◆ **EXERCISE DETAILS**
Go to the line holding "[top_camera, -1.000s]" in the entries below and write out exactly every line down to and including the line holding "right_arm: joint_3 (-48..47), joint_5".

◆ **EXTRACTED ENTRIES**

╭──

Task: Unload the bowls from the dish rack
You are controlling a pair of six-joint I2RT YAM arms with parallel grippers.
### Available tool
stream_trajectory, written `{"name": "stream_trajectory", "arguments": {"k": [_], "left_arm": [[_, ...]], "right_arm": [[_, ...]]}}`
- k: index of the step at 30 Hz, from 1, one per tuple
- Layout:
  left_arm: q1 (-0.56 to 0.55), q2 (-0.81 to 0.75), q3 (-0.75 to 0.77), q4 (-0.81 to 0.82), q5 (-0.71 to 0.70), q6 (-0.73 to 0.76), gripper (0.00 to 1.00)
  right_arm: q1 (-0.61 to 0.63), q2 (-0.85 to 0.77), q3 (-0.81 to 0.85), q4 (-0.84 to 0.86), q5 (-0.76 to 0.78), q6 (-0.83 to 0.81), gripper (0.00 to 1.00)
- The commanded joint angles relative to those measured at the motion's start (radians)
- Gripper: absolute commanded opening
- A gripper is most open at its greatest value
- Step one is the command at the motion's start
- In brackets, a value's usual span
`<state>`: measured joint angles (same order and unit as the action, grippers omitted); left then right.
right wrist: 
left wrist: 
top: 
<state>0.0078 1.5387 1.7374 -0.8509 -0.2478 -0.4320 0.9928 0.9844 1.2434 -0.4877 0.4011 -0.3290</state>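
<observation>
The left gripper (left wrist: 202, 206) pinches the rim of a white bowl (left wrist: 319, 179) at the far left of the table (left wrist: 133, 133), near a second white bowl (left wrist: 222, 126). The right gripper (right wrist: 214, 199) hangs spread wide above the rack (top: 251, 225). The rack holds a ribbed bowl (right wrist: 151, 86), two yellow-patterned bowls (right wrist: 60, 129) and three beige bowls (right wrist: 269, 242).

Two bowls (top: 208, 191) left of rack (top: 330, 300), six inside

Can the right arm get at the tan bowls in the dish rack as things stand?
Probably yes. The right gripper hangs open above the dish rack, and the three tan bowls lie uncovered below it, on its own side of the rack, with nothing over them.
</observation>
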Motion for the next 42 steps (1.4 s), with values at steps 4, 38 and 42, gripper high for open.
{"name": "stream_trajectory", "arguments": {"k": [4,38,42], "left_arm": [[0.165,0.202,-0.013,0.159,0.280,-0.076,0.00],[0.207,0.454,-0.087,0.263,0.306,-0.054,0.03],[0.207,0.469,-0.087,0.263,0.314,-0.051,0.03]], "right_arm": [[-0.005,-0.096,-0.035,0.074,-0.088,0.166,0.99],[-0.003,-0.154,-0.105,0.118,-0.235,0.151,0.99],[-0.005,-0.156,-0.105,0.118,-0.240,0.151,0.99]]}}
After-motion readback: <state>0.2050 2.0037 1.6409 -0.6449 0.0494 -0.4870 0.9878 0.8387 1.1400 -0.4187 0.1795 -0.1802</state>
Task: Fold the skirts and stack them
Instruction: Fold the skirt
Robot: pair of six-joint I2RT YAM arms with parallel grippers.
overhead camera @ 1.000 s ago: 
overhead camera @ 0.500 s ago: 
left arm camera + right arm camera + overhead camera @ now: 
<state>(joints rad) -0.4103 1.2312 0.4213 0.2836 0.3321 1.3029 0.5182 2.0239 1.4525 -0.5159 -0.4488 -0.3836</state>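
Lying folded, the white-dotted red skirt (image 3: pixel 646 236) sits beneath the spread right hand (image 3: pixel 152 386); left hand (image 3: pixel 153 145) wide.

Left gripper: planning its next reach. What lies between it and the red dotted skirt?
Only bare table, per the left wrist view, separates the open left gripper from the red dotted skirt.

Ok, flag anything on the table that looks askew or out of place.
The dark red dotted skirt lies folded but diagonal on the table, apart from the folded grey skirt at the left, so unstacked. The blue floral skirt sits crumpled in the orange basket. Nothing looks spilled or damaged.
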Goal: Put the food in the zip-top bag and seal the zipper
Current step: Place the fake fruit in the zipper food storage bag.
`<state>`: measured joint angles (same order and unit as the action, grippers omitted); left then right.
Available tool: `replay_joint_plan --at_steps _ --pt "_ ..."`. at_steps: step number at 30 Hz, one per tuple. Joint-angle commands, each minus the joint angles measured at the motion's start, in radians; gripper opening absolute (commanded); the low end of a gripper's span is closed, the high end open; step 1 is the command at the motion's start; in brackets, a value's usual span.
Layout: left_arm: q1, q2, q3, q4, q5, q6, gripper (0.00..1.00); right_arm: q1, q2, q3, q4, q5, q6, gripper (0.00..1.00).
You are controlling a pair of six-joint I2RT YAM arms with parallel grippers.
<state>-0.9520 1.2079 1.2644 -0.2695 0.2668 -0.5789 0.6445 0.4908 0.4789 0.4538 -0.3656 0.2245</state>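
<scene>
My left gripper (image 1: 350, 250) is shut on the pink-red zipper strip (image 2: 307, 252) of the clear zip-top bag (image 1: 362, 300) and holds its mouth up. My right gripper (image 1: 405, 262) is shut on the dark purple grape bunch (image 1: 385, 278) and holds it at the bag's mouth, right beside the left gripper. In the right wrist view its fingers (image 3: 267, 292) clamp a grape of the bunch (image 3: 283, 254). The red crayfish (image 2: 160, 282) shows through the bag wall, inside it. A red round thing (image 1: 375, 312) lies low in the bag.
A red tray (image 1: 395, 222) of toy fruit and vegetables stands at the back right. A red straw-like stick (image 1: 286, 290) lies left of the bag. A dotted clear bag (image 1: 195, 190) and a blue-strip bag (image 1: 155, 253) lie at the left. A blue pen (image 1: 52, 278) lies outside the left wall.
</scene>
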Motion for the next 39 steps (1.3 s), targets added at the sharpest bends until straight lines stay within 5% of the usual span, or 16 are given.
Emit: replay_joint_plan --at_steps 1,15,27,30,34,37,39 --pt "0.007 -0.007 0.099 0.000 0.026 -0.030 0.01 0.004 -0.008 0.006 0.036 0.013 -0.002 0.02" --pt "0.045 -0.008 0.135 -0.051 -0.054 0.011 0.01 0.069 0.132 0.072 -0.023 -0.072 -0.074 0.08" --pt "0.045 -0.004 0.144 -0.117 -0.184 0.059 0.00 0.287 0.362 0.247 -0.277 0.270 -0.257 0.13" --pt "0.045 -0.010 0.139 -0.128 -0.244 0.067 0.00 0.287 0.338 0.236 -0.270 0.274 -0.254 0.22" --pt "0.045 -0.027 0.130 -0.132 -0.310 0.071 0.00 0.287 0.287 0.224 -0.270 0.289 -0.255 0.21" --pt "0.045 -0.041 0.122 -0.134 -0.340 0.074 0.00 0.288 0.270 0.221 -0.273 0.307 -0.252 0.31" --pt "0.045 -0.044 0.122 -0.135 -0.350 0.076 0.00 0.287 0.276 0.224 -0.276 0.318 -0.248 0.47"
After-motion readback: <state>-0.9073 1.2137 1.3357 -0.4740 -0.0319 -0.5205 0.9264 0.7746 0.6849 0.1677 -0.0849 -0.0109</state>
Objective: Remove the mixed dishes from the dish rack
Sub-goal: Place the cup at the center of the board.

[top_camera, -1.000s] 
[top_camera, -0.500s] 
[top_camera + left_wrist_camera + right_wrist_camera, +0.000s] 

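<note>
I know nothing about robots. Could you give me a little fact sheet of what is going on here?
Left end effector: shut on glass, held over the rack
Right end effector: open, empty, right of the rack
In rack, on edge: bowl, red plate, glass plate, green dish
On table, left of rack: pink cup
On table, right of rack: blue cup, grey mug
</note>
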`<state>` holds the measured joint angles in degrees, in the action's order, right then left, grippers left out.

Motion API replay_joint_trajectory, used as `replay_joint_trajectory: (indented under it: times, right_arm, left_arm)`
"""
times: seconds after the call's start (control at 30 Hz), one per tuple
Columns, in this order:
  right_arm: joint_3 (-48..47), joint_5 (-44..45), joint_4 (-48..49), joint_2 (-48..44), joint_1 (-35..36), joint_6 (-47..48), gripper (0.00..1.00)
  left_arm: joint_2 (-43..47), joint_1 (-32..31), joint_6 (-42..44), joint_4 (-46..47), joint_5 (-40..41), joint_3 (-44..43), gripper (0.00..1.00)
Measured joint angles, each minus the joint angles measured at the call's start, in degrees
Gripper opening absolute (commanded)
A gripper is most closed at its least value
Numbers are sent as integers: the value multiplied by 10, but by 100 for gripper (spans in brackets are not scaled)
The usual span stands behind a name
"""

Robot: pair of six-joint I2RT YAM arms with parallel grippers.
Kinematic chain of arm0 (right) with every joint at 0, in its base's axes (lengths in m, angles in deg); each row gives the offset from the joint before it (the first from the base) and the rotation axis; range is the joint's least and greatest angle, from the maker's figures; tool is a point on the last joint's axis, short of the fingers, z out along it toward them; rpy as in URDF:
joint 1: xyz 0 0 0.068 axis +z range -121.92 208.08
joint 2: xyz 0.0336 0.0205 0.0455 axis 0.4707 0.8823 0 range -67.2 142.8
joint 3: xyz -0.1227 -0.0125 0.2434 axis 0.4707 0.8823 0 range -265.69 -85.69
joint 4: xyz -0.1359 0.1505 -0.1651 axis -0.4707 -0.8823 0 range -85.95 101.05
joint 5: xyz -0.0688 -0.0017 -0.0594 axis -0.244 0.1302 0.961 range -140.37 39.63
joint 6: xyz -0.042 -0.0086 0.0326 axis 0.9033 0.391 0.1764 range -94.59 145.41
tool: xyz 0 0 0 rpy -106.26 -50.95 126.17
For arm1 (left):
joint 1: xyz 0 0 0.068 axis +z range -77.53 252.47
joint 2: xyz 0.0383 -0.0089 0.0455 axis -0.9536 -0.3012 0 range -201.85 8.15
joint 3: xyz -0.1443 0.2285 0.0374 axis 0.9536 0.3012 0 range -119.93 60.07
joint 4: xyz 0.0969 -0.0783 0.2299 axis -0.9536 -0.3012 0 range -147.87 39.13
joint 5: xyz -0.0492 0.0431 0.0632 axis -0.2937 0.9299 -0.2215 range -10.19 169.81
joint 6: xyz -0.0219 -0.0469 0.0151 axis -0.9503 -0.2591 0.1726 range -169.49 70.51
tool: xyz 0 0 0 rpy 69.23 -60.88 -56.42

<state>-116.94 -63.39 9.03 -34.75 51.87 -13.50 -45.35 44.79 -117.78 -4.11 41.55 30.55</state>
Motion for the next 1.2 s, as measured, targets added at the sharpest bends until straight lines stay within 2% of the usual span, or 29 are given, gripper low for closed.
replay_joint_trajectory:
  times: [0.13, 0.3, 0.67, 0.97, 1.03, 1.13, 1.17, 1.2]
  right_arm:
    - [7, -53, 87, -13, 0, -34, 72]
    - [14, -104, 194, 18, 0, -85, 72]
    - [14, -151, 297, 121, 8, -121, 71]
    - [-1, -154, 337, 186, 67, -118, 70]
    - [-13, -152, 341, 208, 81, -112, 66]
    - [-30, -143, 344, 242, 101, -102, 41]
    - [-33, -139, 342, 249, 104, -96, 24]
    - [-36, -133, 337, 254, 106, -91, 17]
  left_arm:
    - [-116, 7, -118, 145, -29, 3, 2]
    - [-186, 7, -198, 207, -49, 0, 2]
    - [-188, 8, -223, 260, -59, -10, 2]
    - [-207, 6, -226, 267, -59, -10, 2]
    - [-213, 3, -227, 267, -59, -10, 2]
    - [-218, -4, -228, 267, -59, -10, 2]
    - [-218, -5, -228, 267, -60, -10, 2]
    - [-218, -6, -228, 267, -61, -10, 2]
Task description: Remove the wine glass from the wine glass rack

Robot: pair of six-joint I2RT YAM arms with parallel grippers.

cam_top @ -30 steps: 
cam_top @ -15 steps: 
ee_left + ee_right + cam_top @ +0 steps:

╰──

◆ **REPLY**
[top_camera, -1.000s] 
[top_camera, -0.500s] 
[top_camera + left_wrist_camera + right_wrist_camera, +0.000s] 

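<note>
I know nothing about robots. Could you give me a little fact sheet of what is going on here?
Left end effector: shut on glass, held over the rack
Right end effector: open, empty, right of the rack
In rack, on edge: bowl, red plate, glass plate, green dish
On table, left of rack: pink cup
On table, right of rack: blue cup, grey mug
</note>
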`<state>` holds the measured joint angles in degrees, in the action's order, right then left, grippers left out.

Motion API replay_joint_trajectory, used as `replay_joint_trajectory: (indented under it: times, right_arm, left_arm)`
"""
times: seconds after the call's start (control at 30 Hz), one per tuple
Columns, in this order:
  right_arm: joint_3 (-48..47), joint_5 (-44..45), joint_4 (-48..49), joint_2 (-48..44), joint_1 (-35..36), joint_6 (-47..48), gripper (0.00..1.00)

Exercise complete, with nothing further to add.